## Aim of the exercise
Answer with the exact lines of the following material from the one containing "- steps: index" through the one containing "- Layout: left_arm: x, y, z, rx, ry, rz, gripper", both end lines included.

## Data segment
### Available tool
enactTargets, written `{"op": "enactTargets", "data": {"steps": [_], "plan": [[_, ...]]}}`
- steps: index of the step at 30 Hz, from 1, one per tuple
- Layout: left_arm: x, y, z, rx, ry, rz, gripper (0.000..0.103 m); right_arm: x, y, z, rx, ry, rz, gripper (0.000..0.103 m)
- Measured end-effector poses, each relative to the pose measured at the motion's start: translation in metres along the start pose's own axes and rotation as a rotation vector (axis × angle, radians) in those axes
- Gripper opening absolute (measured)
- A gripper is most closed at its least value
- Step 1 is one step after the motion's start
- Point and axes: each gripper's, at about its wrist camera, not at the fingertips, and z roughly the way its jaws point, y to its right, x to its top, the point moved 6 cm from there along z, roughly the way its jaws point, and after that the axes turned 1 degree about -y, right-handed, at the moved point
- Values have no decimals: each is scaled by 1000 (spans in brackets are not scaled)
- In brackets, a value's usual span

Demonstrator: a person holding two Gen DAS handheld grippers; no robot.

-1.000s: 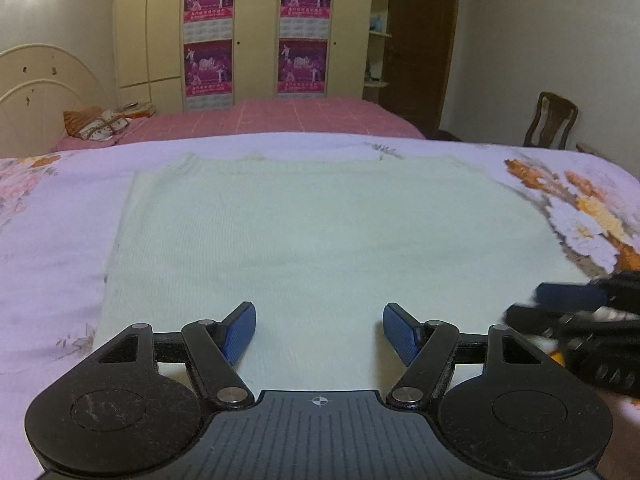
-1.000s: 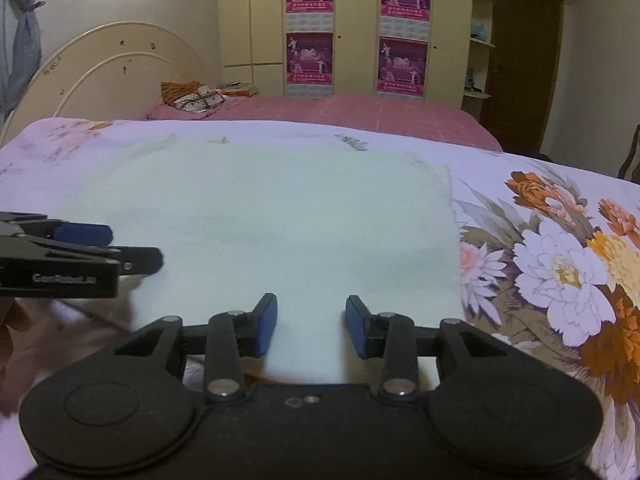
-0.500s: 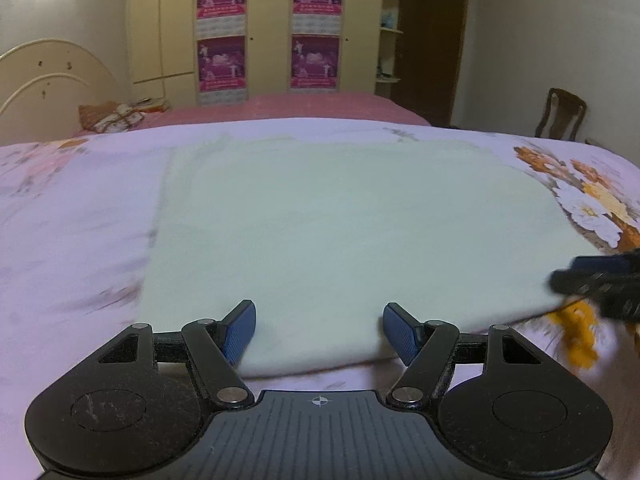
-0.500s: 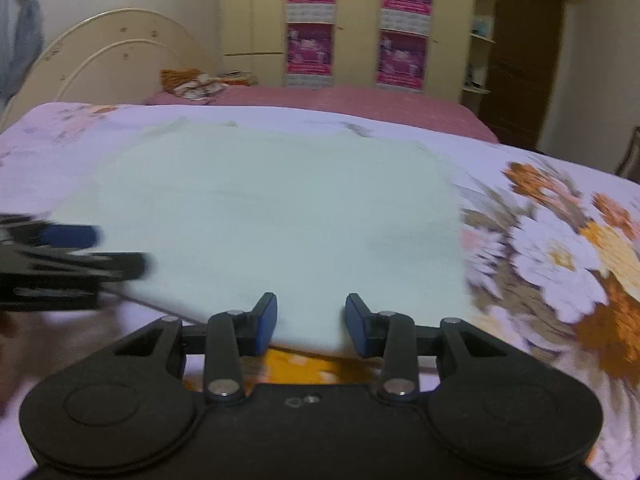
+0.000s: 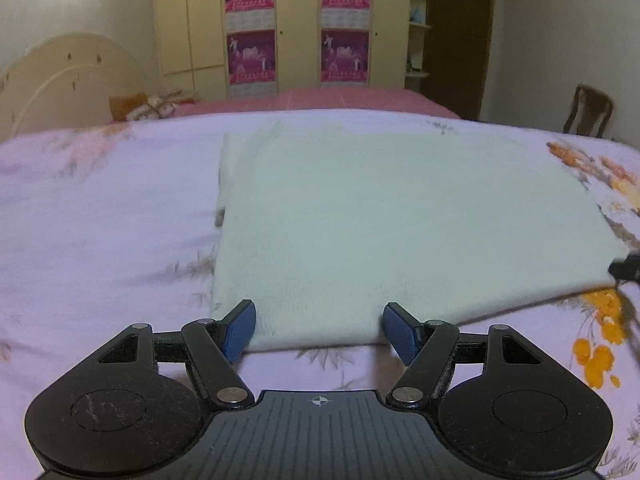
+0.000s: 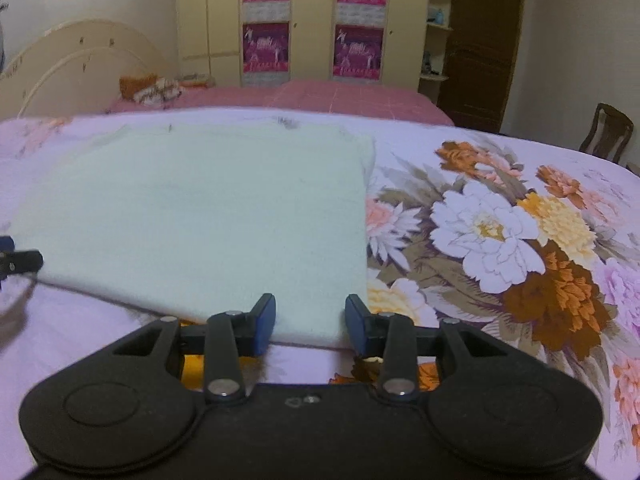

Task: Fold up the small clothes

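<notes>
Your left tool (image 5: 319, 330) is spread wide at the near-left edge of the pale green cloth (image 5: 392, 224), holding nothing. Your right tool (image 6: 310, 322) is likewise parted at the cloth's near-right corner. The cloth lies flat, folded into a rectangle, on the floral bedsheet (image 6: 500, 240).

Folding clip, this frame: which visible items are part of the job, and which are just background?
Job:
- pale green garment, flat on the floral bedsheet
- left gripper, open at its near edge
- right gripper, open at its near right corner

Background:
- wooden chair
- pink bed
- wardrobe posters
</notes>
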Motion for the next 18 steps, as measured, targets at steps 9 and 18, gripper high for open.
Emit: {"op": "enactTargets", "data": {"steps": [9,18], "plan": [[2,0,1,6,-17,24,70,-10,4,4,-5,-19,-1,40],[0,-1,-7,7,-32,25,70,-7,6,-11,37,4,48,27]]}}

## Your response
- steps: index of the step at 30 Hz, from 1, one per tuple
- Layout: left_arm: x, y, z, rx, ry, rz, gripper (0.000..0.103 m); right_arm: x, y, z, rx, ry, rz, gripper (0.000..0.103 m)

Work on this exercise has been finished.